Intolerance of Uncertainty and Anxiety in Adolescents with Autism Spectrum Disorder

Saturday, May 19, 2012
Sheraton Hall (Sheraton Centre Toronto)
9:00 AM
J. H. Filliter, K. M. Rancourt, M. E. Kerr and S. A. Johnson, Department of Psychology, Dalhousie University, Halifax, NS, Canada
Background: A recent meta-analysis indicated that almost 40% of youth with autism spectrum disorder (ASD) experience significant anxiety symptoms (i.e., clinically-elevated levels of anxiety or at least one DSM-IV anxiety disorder; van Steensel et al., 2011). It has been suggested that fear about unpredictable future events may be particularly problematic for individuals with ASD (Lainhart, 1999). In the anxiety literature, the term intolerance of uncertainty (IOU) has been used to describe negative beliefs about, and reactions to, novel, uncertain, or changing situations (Buhr & Dugas, 2009). It has been suggested that increased IOU may predispose individuals to develop excessive worry (Koerner & Dugas, 2008).

Objectives: To further explore the relationship between anxiety and the unpredictability of future events in ASD we: 1) examined potential differences in IOU and anxiety between adolescents with ASD and typically developing (TYP) comparison participants, and 2) evaluated the relationship between IOU and anxiety in both ASD and TYP participants. 

Methods: To date, 23 youths (aged 12 to 18 years) with ASD and 23 age-, sex-, and IQ-matched comparison participants have completed the study. Two parent-report questionnaires, the Intolerance of Uncertainty Scale for Children (IUSC; Comer et al., 2009) and the Screen for Child Anxiety Related Disorders (SCARED; Birmaher et al., 1997), were completed for each participant.

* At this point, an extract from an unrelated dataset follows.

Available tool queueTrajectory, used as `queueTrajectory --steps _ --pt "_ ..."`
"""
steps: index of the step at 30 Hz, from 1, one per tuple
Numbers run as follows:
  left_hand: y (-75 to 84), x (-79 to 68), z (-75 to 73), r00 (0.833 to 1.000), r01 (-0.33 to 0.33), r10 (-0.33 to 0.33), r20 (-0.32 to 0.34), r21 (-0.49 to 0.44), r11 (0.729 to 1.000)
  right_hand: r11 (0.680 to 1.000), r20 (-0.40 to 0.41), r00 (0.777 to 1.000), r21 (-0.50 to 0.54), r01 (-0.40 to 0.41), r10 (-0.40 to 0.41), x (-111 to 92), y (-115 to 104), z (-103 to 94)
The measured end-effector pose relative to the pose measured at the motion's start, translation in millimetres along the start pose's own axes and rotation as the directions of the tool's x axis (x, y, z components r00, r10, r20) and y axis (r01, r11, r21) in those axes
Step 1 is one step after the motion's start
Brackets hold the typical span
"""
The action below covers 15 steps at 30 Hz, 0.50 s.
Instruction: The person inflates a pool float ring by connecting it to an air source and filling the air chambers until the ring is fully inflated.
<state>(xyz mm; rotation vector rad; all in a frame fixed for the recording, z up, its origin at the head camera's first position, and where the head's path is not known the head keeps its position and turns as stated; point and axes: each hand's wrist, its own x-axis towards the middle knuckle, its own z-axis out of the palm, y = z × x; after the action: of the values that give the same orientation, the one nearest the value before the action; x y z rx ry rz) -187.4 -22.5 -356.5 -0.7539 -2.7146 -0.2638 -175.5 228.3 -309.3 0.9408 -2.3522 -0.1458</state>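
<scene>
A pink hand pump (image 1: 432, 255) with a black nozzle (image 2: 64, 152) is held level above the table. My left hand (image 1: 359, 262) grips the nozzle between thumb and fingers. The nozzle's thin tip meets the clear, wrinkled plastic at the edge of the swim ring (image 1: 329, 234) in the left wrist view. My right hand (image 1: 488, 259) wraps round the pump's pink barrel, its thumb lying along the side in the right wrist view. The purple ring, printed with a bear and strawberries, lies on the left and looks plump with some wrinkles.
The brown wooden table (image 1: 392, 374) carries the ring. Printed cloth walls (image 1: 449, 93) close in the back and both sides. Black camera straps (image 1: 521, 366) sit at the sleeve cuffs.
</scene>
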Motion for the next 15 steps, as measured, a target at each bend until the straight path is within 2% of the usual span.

Total raw scores, ranging from 27 to 135 for the IUSC and 0 to 82 for the SCARED, were examined as dependent variables. On these measures, higher scores indicate greater IOU and anxiety symptoms, respectively. As IOU has been hypothesized to be predictive of excessive worry, the Generalized Anxiety Disorder (GAD) subscale of the SCARED was also examined.

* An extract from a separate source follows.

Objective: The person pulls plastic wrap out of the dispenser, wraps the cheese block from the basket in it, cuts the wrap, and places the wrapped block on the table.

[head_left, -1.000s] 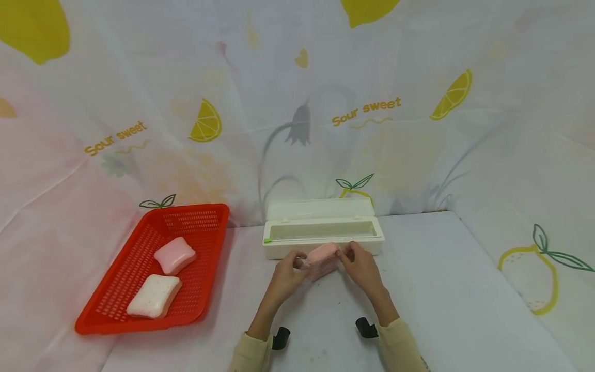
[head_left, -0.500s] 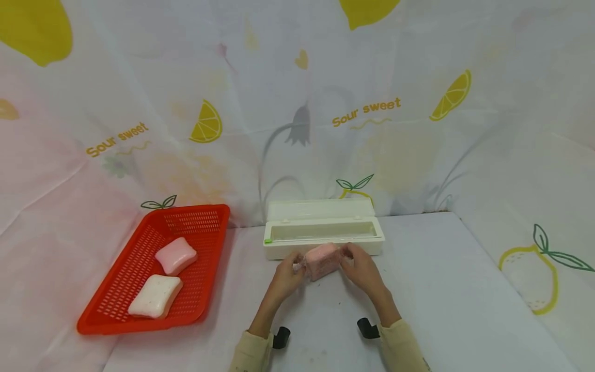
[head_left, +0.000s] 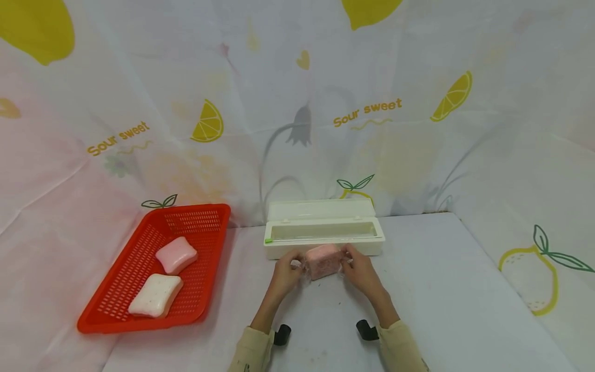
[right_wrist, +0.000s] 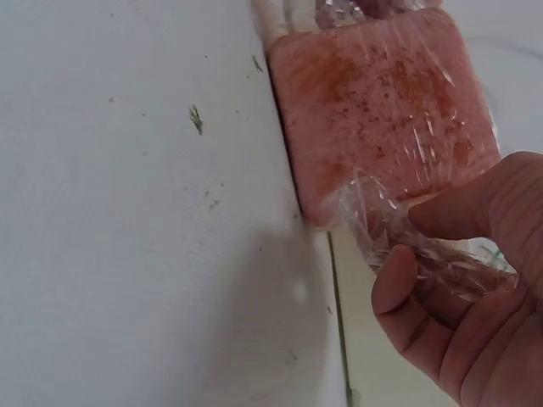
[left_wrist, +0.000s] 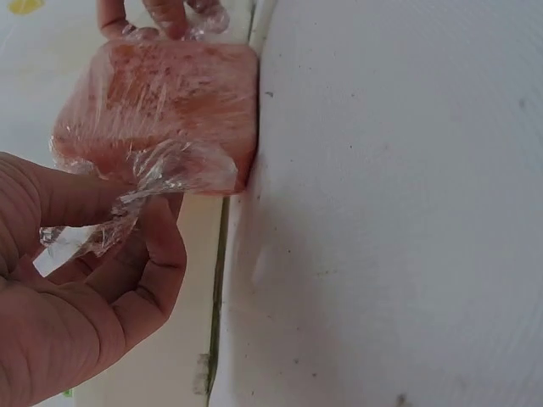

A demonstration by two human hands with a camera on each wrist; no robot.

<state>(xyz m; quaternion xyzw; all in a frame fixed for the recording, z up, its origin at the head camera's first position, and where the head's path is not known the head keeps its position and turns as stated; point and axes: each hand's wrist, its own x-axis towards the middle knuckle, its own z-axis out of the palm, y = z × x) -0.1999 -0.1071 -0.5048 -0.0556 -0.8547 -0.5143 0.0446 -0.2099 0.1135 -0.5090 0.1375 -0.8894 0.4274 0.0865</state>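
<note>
Between my hands stands a pink bar of soap (head_left: 324,262) wrapped in clear plastic film, on the table in front of a white box. My left hand (head_left: 285,271) pinches the gathered plastic film (left_wrist: 161,182) at the soap's left end between thumb and fingers. At the other end, the right hand (head_left: 361,269) pinches a twisted bunch of the film (right_wrist: 399,242). In both wrist views the film lies tight and creased over the soap's broad face, which has brownish specks.
Behind the soap is the long white box (head_left: 279,251), its lid (head_left: 321,208) raised. A red basket (head_left: 211,281) at the left holds a pink soap bar (head_left: 176,254) and a white soap bar (head_left: 155,296). A patterned cloth (head_left: 297,103) hangs behind the table.
The soap has turned so its broad face is more toward me. Both hands have shifted slightly and now grip the film at its two ends. Basket and box stay put.
</note>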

Results: Independent samples t-tests were used to compare groups on both parent-report measures. Results revealed significantly higher scores on the IUSC for the ASD group (M=61.59, SD=15.34), compared to the TYP group (M= 38.48, SD=11.54; t(41)=-5.56, p < .01). The same pattern of results was observed for the SCARED total score (ASD: M=17.14, SD=11.99; TYP: M=8.86, SD=6.87; t(41)=-2.76, p<.01) and the SCARED GAD subscale (ASD: M=5.41, SD=4.37; M=2.86, SD=3.27; t(41)=-2.16, p<.05). Pearson’s correlations were used to examine the relationship between IUSC and SCARED scores within each group. For the TYP group, IUSC scores were significantly correlated with SCARED scores for both the total scale (r(21)=.68, p<.01) and the GAD subscale (r(21)=.55, p<.01). However, there were no significant relationships in the ASD group; IUSC with total SCARED (r(22)=.26, p>.05) and GAD subscale (r(22)=.20, p>.05).

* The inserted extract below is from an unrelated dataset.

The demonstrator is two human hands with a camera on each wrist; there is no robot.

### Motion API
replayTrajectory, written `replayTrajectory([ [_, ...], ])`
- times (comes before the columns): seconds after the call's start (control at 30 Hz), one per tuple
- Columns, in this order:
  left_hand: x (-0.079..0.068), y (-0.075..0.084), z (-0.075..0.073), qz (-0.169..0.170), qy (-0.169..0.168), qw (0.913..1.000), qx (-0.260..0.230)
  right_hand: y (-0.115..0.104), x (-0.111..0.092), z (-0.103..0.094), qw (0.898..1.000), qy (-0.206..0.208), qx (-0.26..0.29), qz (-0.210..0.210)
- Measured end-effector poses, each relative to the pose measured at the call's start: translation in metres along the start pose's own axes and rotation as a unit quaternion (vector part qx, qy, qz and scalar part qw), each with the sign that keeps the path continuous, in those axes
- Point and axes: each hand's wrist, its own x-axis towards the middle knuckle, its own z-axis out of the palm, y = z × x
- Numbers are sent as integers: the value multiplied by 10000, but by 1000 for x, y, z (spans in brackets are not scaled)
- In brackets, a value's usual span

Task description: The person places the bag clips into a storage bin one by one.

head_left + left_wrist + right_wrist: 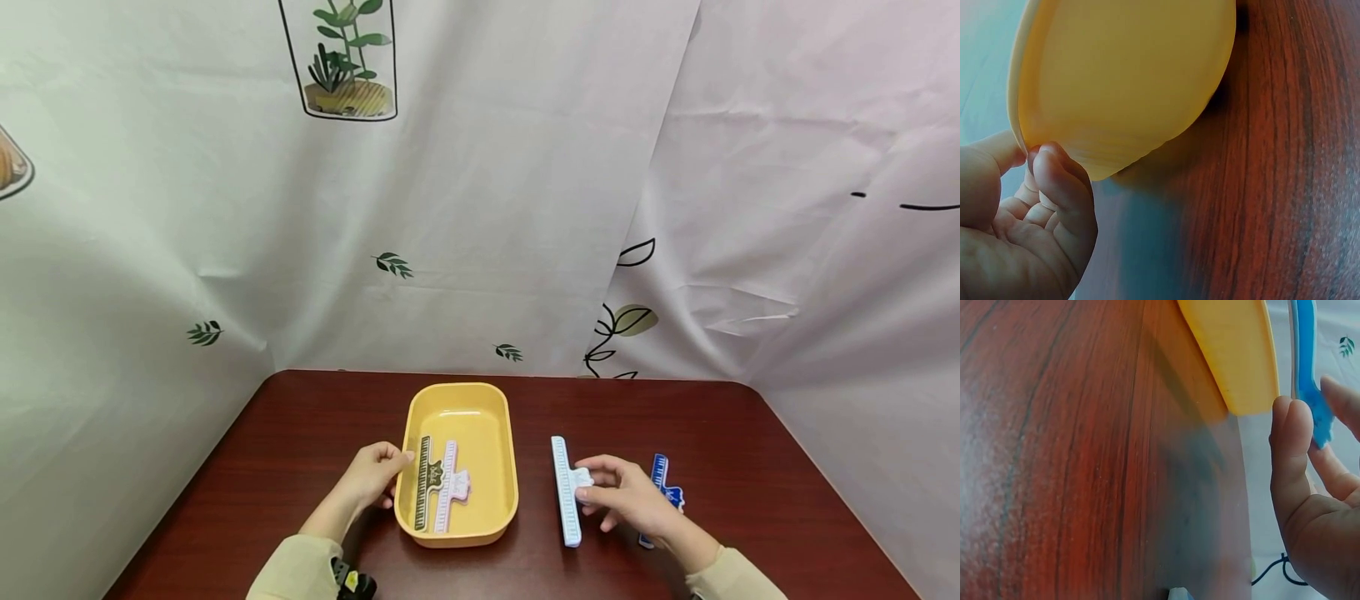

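Observation:
My left hand [369, 475] pinches the left rim of a yellow plastic tray [480, 427]; thumb and fingers on its edge show closely in the left wrist view. Inside the tray, a black-and-cream ruler-edged clip [423, 492] lies beside a pink one [447, 487], both lengthwise. To the right of the tray, my right hand [628, 497] pinches the handle of a light blue ruler-edged clip [566, 492]. This clip [1305, 344] is held above the table in the right wrist view. A dark blue clip [659, 473] lies on the table, partly hidden behind my right hand.
The dark red-brown wooden table [322, 408] is bordered by a pale printed cloth [480, 208] at the back and sides. In the right wrist view, the tip of a pale object [1179, 593] shows at the bottom edge.

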Motion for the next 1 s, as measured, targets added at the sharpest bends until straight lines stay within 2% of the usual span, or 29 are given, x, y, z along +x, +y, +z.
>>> replayTrajectory([
  [0.27,-1,1,0,44,-37,10000,-30,-3,0,5,9997,19,-75,-244],
  [1.0,-1,1,0,31,-24,10000,13,-9,4,14,9988,70,-373,-309],
])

Conclusions: As expected, results indicate that youth with ASD have greater IOU and more anxiety symptoms than their TYP peers. Interestingly, we found significant associations between IOU and anxiety in the TYP group, but not the ASD group. These findings suggest that the relationship between these constructs is unique in youths with ASD, relative to their TYP contemporaries. These results have important implications for our understanding of fear about unpredictable future events, and anxiety more generally, in ASD.